Net cash provided by operating activities consisted primarily of net income adjusted for non-cash items and changes in operating assets and liabilities. The net increase in our deferred taxes on income and income taxes payable contributed $60 million to cash from operations resulting from the timing of tax payments. The decrease in accounts payable and accrued liabilities reduced our cash from operations by $131 million primarily due to the payment of year-end incentive compensation and commissions and the timing of accounts payable payments following the strong fourth quarter of 2006.

20


     MANAGEMENT’S DISCUSSION AND ANALYSIS OF
FINANCIAL CONDITION AND RESULTS OF OPERATIONS

Net cash used in investing activities consisted of capital expenditures, acquisitions and a reduction in our reserve account deposits.

Net cash used in financing activities consisted primarily of dividends paid to stockholders and stock repurchases, partially offset by proceeds from issuance of stock.

2006 Cash Flows

Net cash provided by operating activities consisted primarily of net income adjusted for non-cash items and changes in operating assets and liabilities. The net increase in our deferred taxes on income and income taxes payable contributed $70 million to cash from operations resulting from the timing of tax payments. The increase in our internal finance receivables balances decreased cash from operations by $24 million reflecting growth in equipment placements and our payment solutions business during the quarter.

Net cash used in investing activities consisted primarily of capital expenditures.

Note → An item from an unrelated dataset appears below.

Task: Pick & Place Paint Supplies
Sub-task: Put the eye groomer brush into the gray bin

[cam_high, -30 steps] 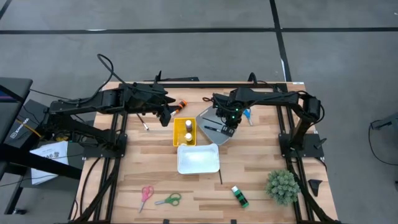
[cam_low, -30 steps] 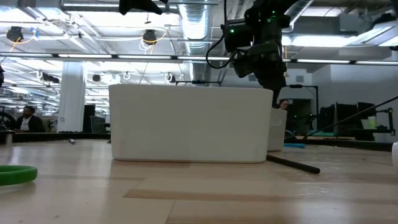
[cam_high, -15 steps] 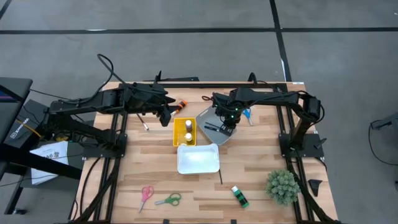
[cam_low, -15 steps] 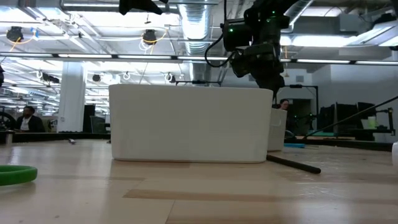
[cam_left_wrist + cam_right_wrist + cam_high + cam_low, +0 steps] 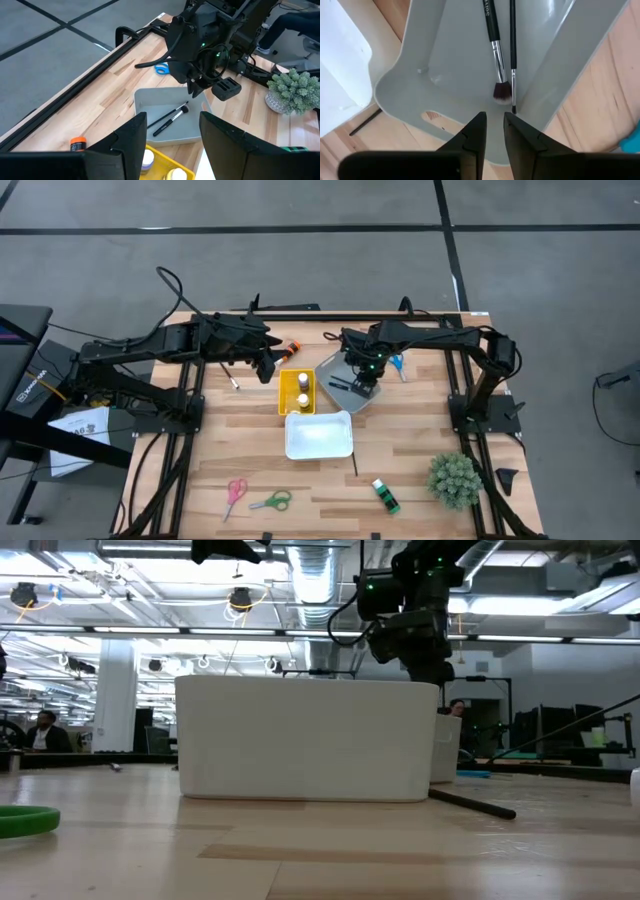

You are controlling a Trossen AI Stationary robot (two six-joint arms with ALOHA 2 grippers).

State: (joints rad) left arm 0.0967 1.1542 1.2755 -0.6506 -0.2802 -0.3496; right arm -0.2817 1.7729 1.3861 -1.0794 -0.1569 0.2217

Net cash used in financing activities consisted primarily of dividends paid to stockholders and stock repurchases, partially offset by proceeds from issuance of stock.

Capital Expenditures

During the first three months of 2007, capital expenditures included $31.6 million in net additions to property, plant and equipment and $36.0 million in net additions to rental equipment and related inventories compared with $33.5 million and $49.5 million, respectively, in the same period in 2006.

We expect capital expenditures for the full year of 2007 to be approximately the same as 2006. These investments will also continue to be affected by the timing of our customers’ transition to digital meters.

Financings and Capitalization

We have a commercial paper program that is a significant source of liquidity. As of March 31, 2007, we had approximately $479 million of outstanding commercial paper issuances and an unused credit facility of $1.5 billion which supports commercial paper issuances.

In addition to our borrowing capability under the unused credit facilities described above, we have $1.1 billion available under the shelf registration statement filed in February 2005 with the SEC, permitting issuances of up to $2.5 billion in debt securities, preferred stock, preference stock, common stock, purchase contracts, depositary shares, warrants and units.

We funded our acquisition of MapInfo on April 19, 2007 for approximately $408 million in cash, net of cash acquired, primarily through the issuance of commercial paper.

We believe our financing needs in the short and long term can be met with cash generated internally, borrowing capacity from existing credit agreements, available debt issuances under existing shelf registration statements and our existing commercial paper program.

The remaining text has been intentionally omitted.